WHAT IS EXPECTED:
Every line from the opening of the records to the line with "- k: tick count" should be restated exactly, with both ends included and the pictures left out.

RAW DATA:
Content starts

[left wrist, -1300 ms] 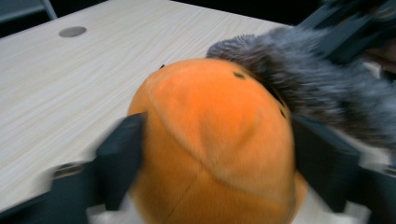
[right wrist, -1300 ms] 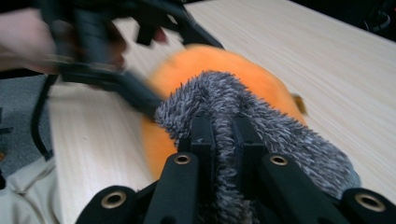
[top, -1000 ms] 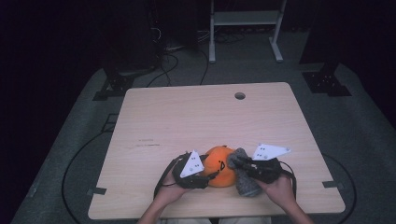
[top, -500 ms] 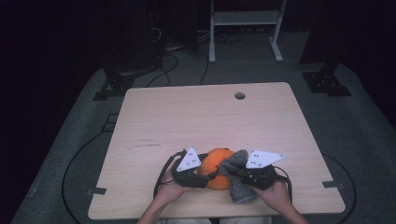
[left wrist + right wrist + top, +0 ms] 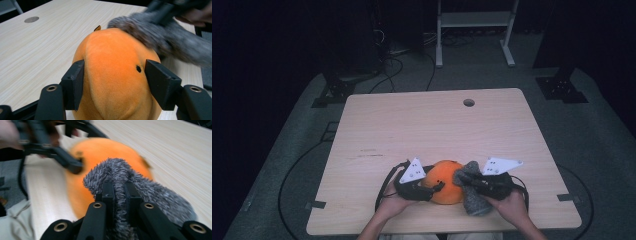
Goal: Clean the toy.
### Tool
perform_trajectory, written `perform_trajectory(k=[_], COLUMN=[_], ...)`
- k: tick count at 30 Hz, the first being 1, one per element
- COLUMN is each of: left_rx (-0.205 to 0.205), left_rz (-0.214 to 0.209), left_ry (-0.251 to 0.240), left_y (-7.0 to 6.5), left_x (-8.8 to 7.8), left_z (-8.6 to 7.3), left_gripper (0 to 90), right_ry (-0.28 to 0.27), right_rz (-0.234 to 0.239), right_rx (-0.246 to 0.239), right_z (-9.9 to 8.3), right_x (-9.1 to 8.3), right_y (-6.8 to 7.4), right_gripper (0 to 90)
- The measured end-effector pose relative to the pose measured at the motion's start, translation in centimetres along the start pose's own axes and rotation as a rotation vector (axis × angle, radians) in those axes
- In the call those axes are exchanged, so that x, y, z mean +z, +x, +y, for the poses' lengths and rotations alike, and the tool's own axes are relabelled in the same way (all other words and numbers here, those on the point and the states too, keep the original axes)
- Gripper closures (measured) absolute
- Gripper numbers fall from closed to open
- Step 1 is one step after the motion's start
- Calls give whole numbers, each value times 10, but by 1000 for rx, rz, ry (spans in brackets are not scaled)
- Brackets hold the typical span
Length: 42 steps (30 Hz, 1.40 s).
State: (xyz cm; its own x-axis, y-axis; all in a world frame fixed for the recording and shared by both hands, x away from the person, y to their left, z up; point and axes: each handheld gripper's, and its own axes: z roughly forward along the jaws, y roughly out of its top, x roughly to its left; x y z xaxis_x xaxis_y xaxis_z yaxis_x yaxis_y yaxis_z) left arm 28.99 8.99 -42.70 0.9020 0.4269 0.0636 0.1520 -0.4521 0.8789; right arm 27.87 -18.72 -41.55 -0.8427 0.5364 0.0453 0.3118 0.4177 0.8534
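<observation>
An orange plush toy [image 5: 446, 189] sits near the table's front edge. My left gripper [image 5: 115, 82] grips its sides between both jaws; the jaws have just been opening slightly, and the pads still press into the plush [image 5: 112, 60]. A grey fuzzy cloth [image 5: 473, 196] lies draped against the toy's right side. My right gripper [image 5: 121, 192] is shut on a fold of this cloth [image 5: 117, 172], holding it on top of the plush [image 5: 100, 150]. In the left gripper view the cloth [image 5: 155, 37] crosses the toy's far upper edge.
The pale wooden table [image 5: 437, 130] has a round cable hole [image 5: 469, 102] near its far edge. Both hands rest at the front edge. A white metal stand [image 5: 472, 30] and cables are on the dark floor beyond.
The grey cloth in the right gripper has shifted slightly against the plush. Both hands stay in about the same place.
</observation>
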Motion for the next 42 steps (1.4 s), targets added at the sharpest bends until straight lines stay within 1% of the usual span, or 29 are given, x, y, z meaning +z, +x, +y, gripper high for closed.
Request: perform_trajectory(k=[1, 2, 5, 6, 7, 8, 9, 10, 11, 12, 14, 15, 16, 19, 22, 23, 24, 26, 28, 29, 30, 31, 32, 34, 35, 37, 39, 40, 42], left_rx=[0, 16, 26, -21, -58, -92, -99, -79, -79, -66, -63, -68, -77, -87, -75, -76, -84, -86, -86, -86, -84, -84, -67, -60, -60, -64, -62, -61, -56], left_rz=[0, -7, -16, -31, -31, -31, -34, -34, -34, -29, -21, -20, -24, -24, -23, -25, -27, -30, -31, -31, -30, -30, -33, -33, -33, -29, -26, -24, -27], left_ry=[0, 0, -1, -9, -8, -5, 1, 11, 11, 15, 19, 18, 18, 19, 20, 25, 24, 22, 21, 21, 13, 13, 14, 13, 13, 15, 14, 8, 7], left_y=[0, -1, -2, 1, 4, 7, 9, 10, 10, 10, 10, 11, 12, 14, 15, 15, 17, 18, 18, 18, 17, 17, 15, 14, 14, 14, 13, 13, 12], left_x=[0, 0, -1, -2, -2, -2, -2, -2, -2, -2, -3, -3, -4, -5, -7, -7, -8, -8, -8, -8, -8, -8, -8, -8, -8, -8, -8, -7, -7], left_z=[0, 0, 0, 3, 4, 4, 3, 1, 1, -1, -3, -4, -6, -9, -11, -12, -14, -15, -15, -15, -15, -15, -15, -14, -14, -14, -14, -14, -13], left_gripper=[362, 367, 364, 272, 201, 163, 163, 205, 269, 269, 324, 336, 343, 348, 349, 348, 344, 339, 337, 337, 336, 335, 334, 334, 334, 336, 342, 344, 349], right_ry=[0, 11, 7, -16, -30, -32, -36, -37, -37, -29, -22, -15, 2, 19, 2, -25, -16, 5, 33, 33, 45, 45, -17, -51, -51, -16, -5, 8, -1], right_rz=[0, -36, -29, 4, 26, 40, 59, 64, 64, 52, 49, 36, 12, -13, -3, 18, 11, 2, -33, -33, -54, -54, -16, -13, -16, -42, -48, -54, -53], right_rx=[0, 37, 61, 42, 21, 6, -6, -12, -12, -10, 22, 65, 92, 139, 141, 114, 108, 126, 156, 156, 183, 183, 185, 152, 142, 132, 143, 173, 172], right_z=[0, -3, -5, -5, -5, -4, -4, -4, -4, -5, -8, -12, -16, -20, -17, -14, -12, -14, -17, -17, -19, -19, -15, -9, -7, -8, -11, -13, -12], right_x=[0, -3, -5, -6, -6, -5, -3, -1, -1, 0, 2, 1, 1, 0, -2, -2, 0, 4, 5, 5, 3, 3, -2, -4, -4, 1, 3, 3, 1], right_y=[0, -10, -14, -10, -6, -2, 2, 4, 4, 5, -2, -9, -15, -21, -18, -14, -13, -17, -22, -22, -26, -26, -24, -18, -16, -16, -18, -23, -22], right_gripper=[809, 809, 809, 809, 808, 808, 808, 808, 808, 809, 809, 810, 809, 809, 808, 809, 809, 810, 809, 809, 808, 808, 806, 806, 806, 807, 808, 808, 808])
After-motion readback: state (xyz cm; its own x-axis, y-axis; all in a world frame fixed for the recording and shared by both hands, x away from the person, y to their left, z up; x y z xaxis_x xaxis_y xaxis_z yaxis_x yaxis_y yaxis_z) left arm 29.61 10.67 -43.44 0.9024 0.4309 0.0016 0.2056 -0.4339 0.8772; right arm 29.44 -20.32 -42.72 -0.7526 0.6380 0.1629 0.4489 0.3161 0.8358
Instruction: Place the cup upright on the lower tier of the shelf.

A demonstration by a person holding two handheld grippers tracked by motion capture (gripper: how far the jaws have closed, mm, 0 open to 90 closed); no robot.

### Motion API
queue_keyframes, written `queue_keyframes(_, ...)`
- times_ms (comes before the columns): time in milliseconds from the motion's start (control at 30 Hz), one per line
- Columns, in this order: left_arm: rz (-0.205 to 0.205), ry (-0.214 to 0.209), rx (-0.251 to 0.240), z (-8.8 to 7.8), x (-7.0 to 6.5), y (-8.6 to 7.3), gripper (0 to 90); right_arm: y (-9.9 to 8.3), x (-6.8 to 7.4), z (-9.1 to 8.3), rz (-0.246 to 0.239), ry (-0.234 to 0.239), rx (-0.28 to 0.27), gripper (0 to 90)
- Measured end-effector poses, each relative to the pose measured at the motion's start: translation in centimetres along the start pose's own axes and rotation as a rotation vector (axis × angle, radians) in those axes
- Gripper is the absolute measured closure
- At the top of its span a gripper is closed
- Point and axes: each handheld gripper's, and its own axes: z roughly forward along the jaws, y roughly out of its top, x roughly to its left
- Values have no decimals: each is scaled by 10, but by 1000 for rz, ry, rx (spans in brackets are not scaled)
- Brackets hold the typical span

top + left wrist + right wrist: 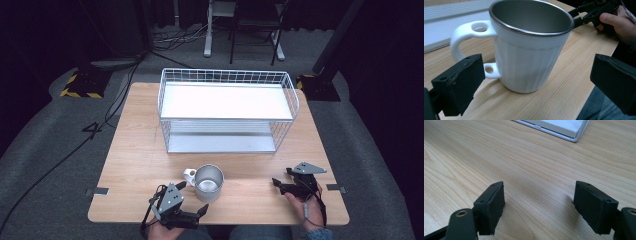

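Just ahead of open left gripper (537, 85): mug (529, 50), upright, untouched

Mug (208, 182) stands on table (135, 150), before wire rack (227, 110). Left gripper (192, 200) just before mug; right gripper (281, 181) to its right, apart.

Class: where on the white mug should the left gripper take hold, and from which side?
Probably the mug body, approached from the person's side. It stands upright, tapering downward, already between the open left gripper fingers. The looped handle points away to one side, leaving the walls free.
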Motion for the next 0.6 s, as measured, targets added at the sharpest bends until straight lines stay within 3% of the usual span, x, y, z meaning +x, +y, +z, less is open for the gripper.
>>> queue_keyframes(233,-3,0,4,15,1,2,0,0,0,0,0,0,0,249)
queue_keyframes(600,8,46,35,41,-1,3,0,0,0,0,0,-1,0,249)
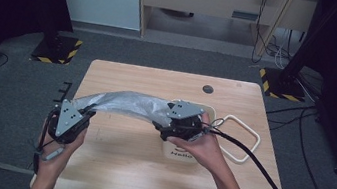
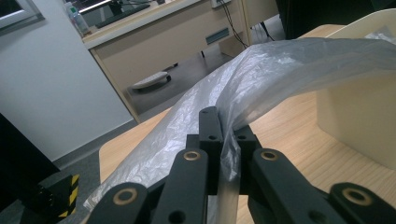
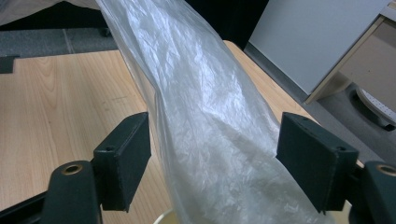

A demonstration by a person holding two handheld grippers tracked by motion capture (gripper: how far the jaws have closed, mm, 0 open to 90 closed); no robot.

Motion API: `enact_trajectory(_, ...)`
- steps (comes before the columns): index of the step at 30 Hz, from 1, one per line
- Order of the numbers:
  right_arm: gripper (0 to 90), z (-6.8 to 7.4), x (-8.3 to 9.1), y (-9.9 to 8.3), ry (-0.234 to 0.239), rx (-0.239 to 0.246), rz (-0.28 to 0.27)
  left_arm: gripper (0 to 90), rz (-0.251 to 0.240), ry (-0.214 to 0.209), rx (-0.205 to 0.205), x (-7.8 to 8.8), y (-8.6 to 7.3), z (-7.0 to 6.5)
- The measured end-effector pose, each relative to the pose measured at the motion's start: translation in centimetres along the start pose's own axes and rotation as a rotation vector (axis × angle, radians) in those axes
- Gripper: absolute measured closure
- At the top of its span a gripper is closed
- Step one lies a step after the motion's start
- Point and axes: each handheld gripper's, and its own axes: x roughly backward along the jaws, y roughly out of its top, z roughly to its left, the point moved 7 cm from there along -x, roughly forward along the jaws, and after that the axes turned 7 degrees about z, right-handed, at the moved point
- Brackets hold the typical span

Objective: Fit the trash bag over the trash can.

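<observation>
A clear plastic bag stretches in a sagging band above the desk, running from the left gripper near the desk's left edge to the right gripper right of the desk's middle.

The left gripper's jaws are clenched on one end of the bag; in the left gripper view the thin film is pinched between the two black jaws and fans out beyond them toward a cream bin. The person's left hand holds this gripper just over the left edge of the desk.

The right gripper's jaws stand released: in the right gripper view the bag passes between the two pads with a gap on either side, so neither pad presses on it. The right hand holds the gripper over the cream bin, which stands on the desk toward its right half. The lower end of the bag drops toward the bin's mouth.

A cream rectangular frame lies flat on the desk just beside the bin, near the right edge. A dark round mark sits near the far edge.
</observation>
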Motion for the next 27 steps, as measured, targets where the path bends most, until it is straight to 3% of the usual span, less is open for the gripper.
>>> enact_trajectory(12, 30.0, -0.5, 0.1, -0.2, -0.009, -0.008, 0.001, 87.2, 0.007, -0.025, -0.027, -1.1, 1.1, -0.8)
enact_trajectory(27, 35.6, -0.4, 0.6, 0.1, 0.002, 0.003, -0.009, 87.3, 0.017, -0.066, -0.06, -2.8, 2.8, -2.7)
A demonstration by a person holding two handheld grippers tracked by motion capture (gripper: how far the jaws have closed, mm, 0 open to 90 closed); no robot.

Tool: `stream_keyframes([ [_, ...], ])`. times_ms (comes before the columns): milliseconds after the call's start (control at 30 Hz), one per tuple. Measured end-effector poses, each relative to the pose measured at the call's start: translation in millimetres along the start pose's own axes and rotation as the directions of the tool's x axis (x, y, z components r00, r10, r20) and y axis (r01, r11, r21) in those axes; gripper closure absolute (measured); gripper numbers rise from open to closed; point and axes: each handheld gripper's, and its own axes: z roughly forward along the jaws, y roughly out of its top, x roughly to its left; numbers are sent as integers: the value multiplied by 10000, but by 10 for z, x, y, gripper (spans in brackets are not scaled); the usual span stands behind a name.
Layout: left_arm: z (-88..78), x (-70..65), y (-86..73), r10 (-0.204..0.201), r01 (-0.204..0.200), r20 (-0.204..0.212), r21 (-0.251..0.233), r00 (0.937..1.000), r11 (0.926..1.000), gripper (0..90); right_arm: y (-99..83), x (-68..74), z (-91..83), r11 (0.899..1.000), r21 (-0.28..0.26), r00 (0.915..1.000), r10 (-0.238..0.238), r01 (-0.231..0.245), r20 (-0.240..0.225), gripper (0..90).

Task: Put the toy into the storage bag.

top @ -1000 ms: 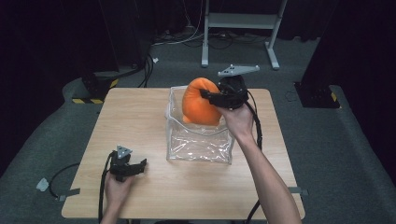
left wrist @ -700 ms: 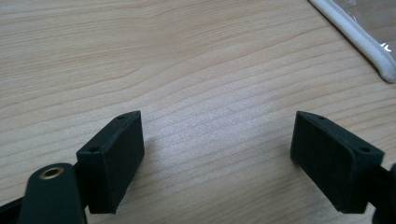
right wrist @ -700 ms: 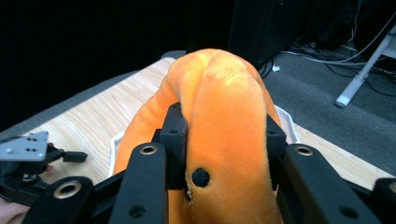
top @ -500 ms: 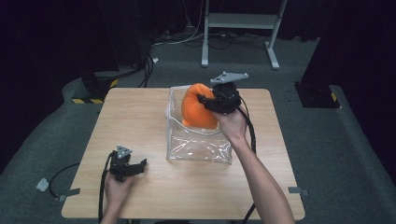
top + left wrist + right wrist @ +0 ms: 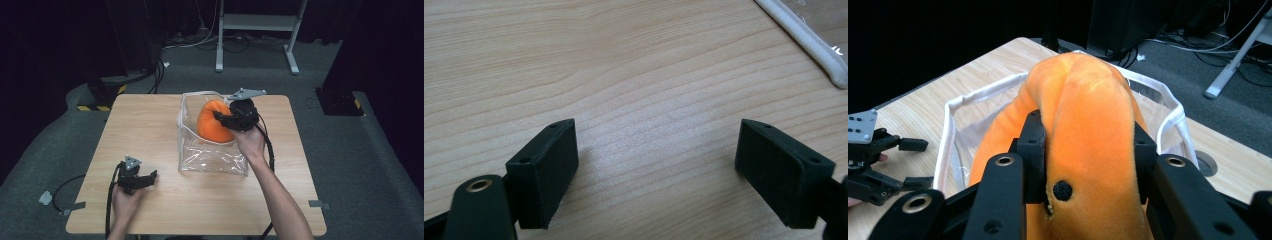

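My right tongs (image 5: 1083,165) grip one orange plush toy (image 5: 1088,125) over one clear bag (image 5: 212,157); my left tongs (image 5: 656,170) gape, empty.

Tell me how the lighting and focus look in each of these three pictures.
High view: wooden table evenly lit, surroundings dark, clear plastic bag faintly glinting. Left gripper view: wood grain sharp, black jaw pads slightly soft, small shadows under them. Right gripper view: orange plush toy bright and a little soft up close, background nearly black at left.
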Motion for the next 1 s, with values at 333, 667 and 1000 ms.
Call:
stream_keyframes([
  [333,-6,-4,-4,124,-125,74,37,9999,9999,178,-150,-71,-115,9993,294,9996,211,-216,171,619],
  [667,-4,-7,-5,37,-37,67,-15,10000,10000,183,-219,-38,7,9977,679,10000,63,-68,67,618],
  [1000,-4,-7,-5,44,-43,55,-19,10000,10000,183,-293,-24,87,9949,1001,9999,69,-80,111,596],
])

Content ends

ANSWER TO THIS EXERCISE:
[left wrist, -1300 ms] 
[right wrist, -1300 ms] 
[top, -1000 ms] 
[top, -500 ms] 
[left wrist + right wrist + top, +0 ms] 
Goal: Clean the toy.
### Tool
perform_trajectory, written `perform_trajectory(k=[_], COLUMN=[_], ...)`
- k: tick count at 30 Hz, the first being 1, one per element

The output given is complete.